Validated compromises would have allowed: poisoning packages on npm, PyPI, Docker Hub, and Helm; pushing code directly to protected branches; forging CI check results; and stealing long-lived cloud credentials. In the Microsoft Sentinel case, a crafted PR comment could exfiltrate a non-expiring GitHub App key — persistent write access to security content deployed into customer environments. In the Google ADK case, a single pull request was enough to grant the attacker roles/owner in Google Cloud. The Cloudflare Workers SDK and Python's Black formatter each get installed millions of times per month; a poisoned release from either would have propagated silently before anyone noticed.

Why Your Scanner Didn't Catch It

Standard SAST tools and dedicated GitHub Actions scanners analyze one file at a time. Cordyceps-class vulnerabilities don't exist in any single file — they live in the data flow between files. A tool reading build.yml in isolation won't see that the artifact it writes gets picked up and executed by publish.yml with a token that has package-publish rights. Until tooling catches up to cross-workflow analysis, these chains are effectively invisible.

There's an additional compounding factor: AI coding assistants. When developers use AI tools to generate GitHub Actions configuration, those tools reproduce the same insecure patterns over and over — because that's how the internet wrote CI/CD configs for years. Novee flagged this directly: the same class of vulnerability is being quietly planted across millions of repositories, one AI-generated config file at a time.

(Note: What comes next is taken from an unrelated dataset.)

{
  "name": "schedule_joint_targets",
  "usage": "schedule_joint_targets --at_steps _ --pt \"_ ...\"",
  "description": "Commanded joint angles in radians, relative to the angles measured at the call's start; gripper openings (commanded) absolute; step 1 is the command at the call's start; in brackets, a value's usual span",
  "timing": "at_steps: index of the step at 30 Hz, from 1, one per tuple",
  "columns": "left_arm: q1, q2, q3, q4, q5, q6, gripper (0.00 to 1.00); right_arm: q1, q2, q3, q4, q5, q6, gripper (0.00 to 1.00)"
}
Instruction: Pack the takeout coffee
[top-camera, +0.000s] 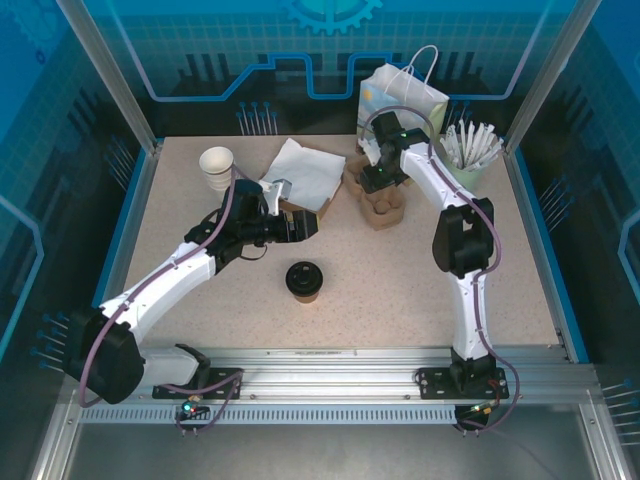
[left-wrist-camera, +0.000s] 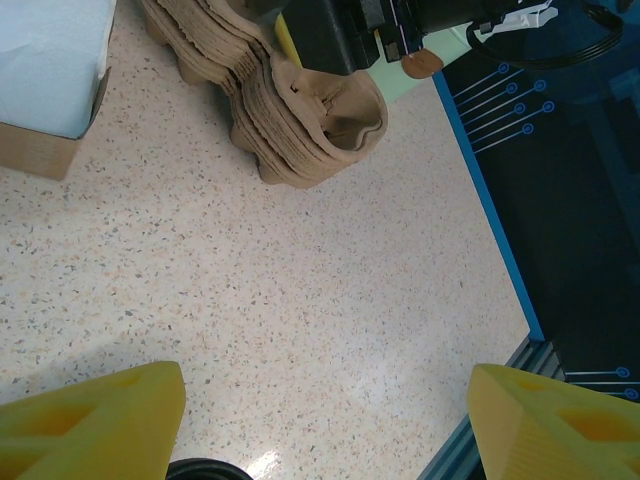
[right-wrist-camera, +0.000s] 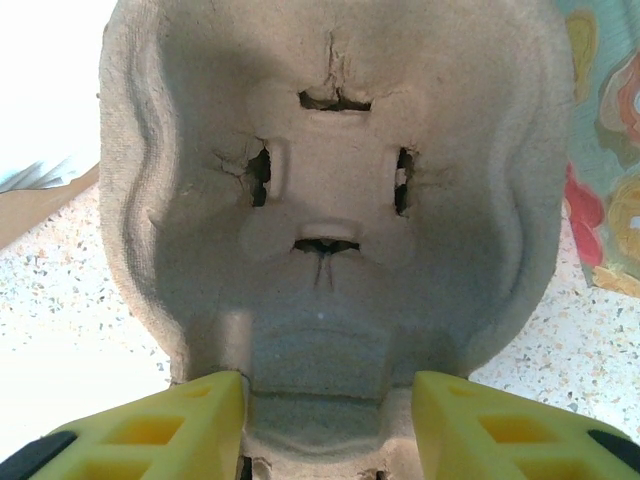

What This Means If You Don't Write CI/CD Configs

Most small and mid-size businesses don't run GitHub Actions directly. But that doesn't put them outside the blast radius. If your site runs WordPress, a Node.js app, a Python backend, or any modern web stack, it almost certainly depends on packages distributed through npm, PyPI, or similar registries. Those packages come from projects that do run GitHub Actions. If a Cordyceps-class flaw in an upstream pipeline had been exploited before disclosure, a poisoned package update could have arrived in your next npm install or pip install — and your own automated deploys would have pulled it in without a second look.

For teams that do use GitHub Actions for their own deploys: audit your workflows now. If any workflow uses pull_request_target or workflow_run and processes external data, it deserves a close read. Use pull_request (not pull_request_target) for building PR code. Set permissions: contents: read as the workflow default. Grant write permissions only to the specific jobs that need them. Pin third-party actions to full commit SHAs, not floating tags. Require CODEOWNERS review for any change to .github/workflows/.

GitHub has already moved: actions/checkout v7 ships with secure-by-default behavior, and on July 16, 2026, GitHub will backport enforcement logic to all currently supported major versions. Workflows pinned to floating tags like actions/checkout@v4 will automatically inherit the safer defaults. That's a meaningful platform-level fix — though it addresses the checkout surface, not every cross-workflow trust boundary.

Cordyceps is humbling because there's no single file to patch, no CVE to track. The flaw is systemic — a failure to reason about trust across automation steps that no single engineer owned end to end. At Falcon Internet, it reinforces why dependency pinning and pipeline hygiene are drilled into how we manage hosted applications. The supply chain upstream is large, fast-moving, and not always audited as carefully as it looks.